**YOUR OBJECTIVE:**
Your answer must be the line containing "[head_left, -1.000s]" and each following line to the end of the listing below, copied exactly, with pictures removed and nothing added.

*** Opening of SUPPLIED MATERIAL ***

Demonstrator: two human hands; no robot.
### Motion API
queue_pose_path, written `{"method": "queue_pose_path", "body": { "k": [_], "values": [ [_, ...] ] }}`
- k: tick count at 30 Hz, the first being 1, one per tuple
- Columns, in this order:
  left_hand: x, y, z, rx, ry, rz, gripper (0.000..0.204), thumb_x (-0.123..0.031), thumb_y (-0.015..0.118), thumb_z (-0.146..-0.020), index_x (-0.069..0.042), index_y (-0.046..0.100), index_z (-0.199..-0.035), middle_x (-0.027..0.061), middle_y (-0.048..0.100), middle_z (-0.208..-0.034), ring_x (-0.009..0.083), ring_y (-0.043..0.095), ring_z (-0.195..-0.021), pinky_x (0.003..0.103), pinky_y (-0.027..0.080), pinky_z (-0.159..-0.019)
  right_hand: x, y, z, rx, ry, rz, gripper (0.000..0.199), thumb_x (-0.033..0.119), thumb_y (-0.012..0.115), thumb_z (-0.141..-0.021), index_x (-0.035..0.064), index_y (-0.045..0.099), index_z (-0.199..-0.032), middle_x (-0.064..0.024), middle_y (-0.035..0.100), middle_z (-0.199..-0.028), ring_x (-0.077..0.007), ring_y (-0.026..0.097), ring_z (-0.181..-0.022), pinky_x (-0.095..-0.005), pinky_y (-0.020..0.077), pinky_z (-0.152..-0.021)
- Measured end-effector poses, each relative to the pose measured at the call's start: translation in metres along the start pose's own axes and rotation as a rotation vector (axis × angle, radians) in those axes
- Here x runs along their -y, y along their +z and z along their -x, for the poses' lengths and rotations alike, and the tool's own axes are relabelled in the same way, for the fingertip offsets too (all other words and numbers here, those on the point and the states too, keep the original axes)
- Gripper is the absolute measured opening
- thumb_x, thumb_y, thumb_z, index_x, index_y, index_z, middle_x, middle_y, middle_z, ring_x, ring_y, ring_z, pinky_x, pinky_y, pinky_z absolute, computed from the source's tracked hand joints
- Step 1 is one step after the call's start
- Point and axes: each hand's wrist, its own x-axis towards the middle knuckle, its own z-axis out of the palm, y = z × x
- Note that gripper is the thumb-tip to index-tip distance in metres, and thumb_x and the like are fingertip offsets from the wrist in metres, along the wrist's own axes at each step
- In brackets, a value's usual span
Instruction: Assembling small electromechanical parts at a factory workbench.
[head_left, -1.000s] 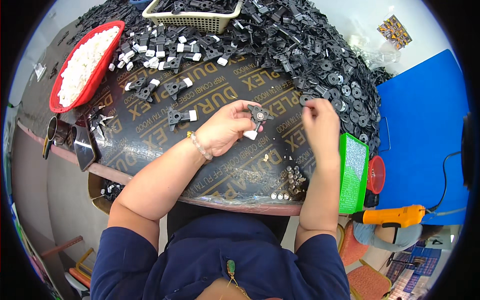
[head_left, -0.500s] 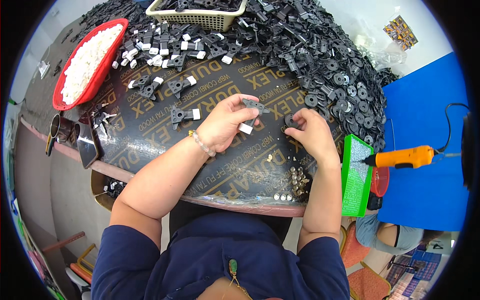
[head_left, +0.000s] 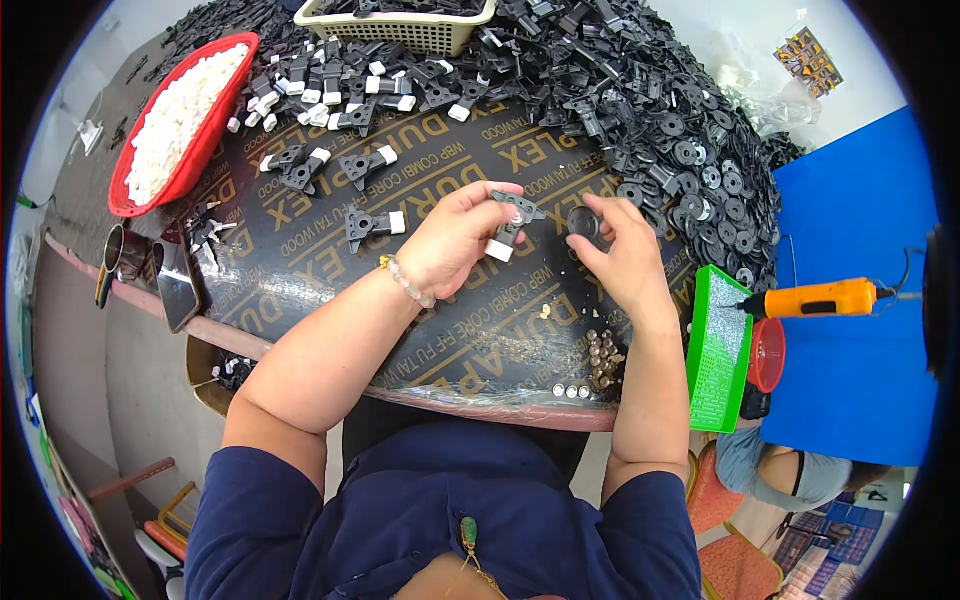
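Note:
My left hand (head_left: 452, 240) is closed on a black plastic bracket (head_left: 512, 208) that ends in a white tip (head_left: 498, 251). A small shiny round piece shows at the bracket's middle, by the thumb. Just to its right, my right hand (head_left: 632, 265) pinches a round black disc (head_left: 582, 224) between thumb and fingers, its dark hollow face toward me. Bracket and disc are apart, both held above the table. Another white-tipped bracket (head_left: 374, 230) lies left of my left hand, with several more (head_left: 304, 170) farther back.
Heaped black parts (head_left: 600, 80) and discs (head_left: 712, 200) cover the far and right table. A red basket (head_left: 196, 165) holds white pieces; a beige basket (head_left: 400, 36) stands behind. Small metal balls (head_left: 603, 360) lie near the front edge. An orange electric screwdriver (head_left: 820, 298) hangs over a green tray (head_left: 718, 390).
My right hand has turned the disc so its hollow face shows. The bracket in my left hand has turned a little, and a shiny round piece now shows on it.

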Motion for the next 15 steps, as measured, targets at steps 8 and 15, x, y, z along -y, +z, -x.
{"method": "queue_pose_path", "body": {
  "k": [8,15],
  "values": [
    [0.009,0.006,-0.001,0.024,-0.035,0.04,0.029,-0.009,0.046,-0.104,-0.002,0.059,-0.128,0.0077,0.068,-0.109,0.0141,0.067,-0.093,0.03,0.056,-0.082,0.036,0.017,0.003,-0.164,-0.28,-0.057,0.048,0.01,0.081,-0.075,0.0012,0.068,-0.12,-0.0121,0.068,-0.114,-0.0276,0.065,-0.104,-0.0354,0.0529,-0.088],
    [0.012,0.006,-0.001,0.046,-0.033,0.048,0.026,-0.011,0.048,-0.105,-0.003,0.061,-0.126,0.0052,0.069,-0.107,0.0126,0.067,-0.092,0.029,0.056,-0.082,0.042,0.011,0.007,-0.016,-0.299,-0.215,0.058,0.001,0.078,-0.075,0.0048,0.064,-0.131,-0.0129,0.068,-0.125,-0.0308,0.063,-0.117,-0.0391,0.0498,-0.101]
  ]
}}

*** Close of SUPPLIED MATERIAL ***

**SOLVED EXERCISE:**
[head_left, -1.000s] 
[head_left, -0.500s] 
[head_left, +0.000s] 
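Note:
My left hand (head_left: 452, 240) is closed on a black plastic bracket (head_left: 512, 208) that ends in a white tip (head_left: 498, 251). A small shiny round piece shows at the bracket's middle, by the thumb. Just to its right, my right hand (head_left: 632, 265) pinches a round black disc (head_left: 582, 224) between thumb and fingers, its dark hollow face toward me. Bracket and disc are apart, both held above the table. Another white-tipped bracket (head_left: 374, 230) lies left of my left hand, with several more (head_left: 304, 170) farther back.
Heaped black parts (head_left: 600, 80) and discs (head_left: 712, 200) cover the far and right table. A red basket (head_left: 196, 165) holds white pieces; a beige basket (head_left: 400, 36) stands behind. Small metal balls (head_left: 603, 360) lie near the front edge. An orange electric screwdriver (head_left: 820, 298) hangs over a green tray (head_left: 718, 390).
My right hand has turned the disc so its hollow face shows. The bracket in my left hand has turned a little, and a shiny round piece now shows on it.
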
Motion for the next 15 steps, as measured, targets at steps 8 and 15, x, y, z along -y, +z, -x.
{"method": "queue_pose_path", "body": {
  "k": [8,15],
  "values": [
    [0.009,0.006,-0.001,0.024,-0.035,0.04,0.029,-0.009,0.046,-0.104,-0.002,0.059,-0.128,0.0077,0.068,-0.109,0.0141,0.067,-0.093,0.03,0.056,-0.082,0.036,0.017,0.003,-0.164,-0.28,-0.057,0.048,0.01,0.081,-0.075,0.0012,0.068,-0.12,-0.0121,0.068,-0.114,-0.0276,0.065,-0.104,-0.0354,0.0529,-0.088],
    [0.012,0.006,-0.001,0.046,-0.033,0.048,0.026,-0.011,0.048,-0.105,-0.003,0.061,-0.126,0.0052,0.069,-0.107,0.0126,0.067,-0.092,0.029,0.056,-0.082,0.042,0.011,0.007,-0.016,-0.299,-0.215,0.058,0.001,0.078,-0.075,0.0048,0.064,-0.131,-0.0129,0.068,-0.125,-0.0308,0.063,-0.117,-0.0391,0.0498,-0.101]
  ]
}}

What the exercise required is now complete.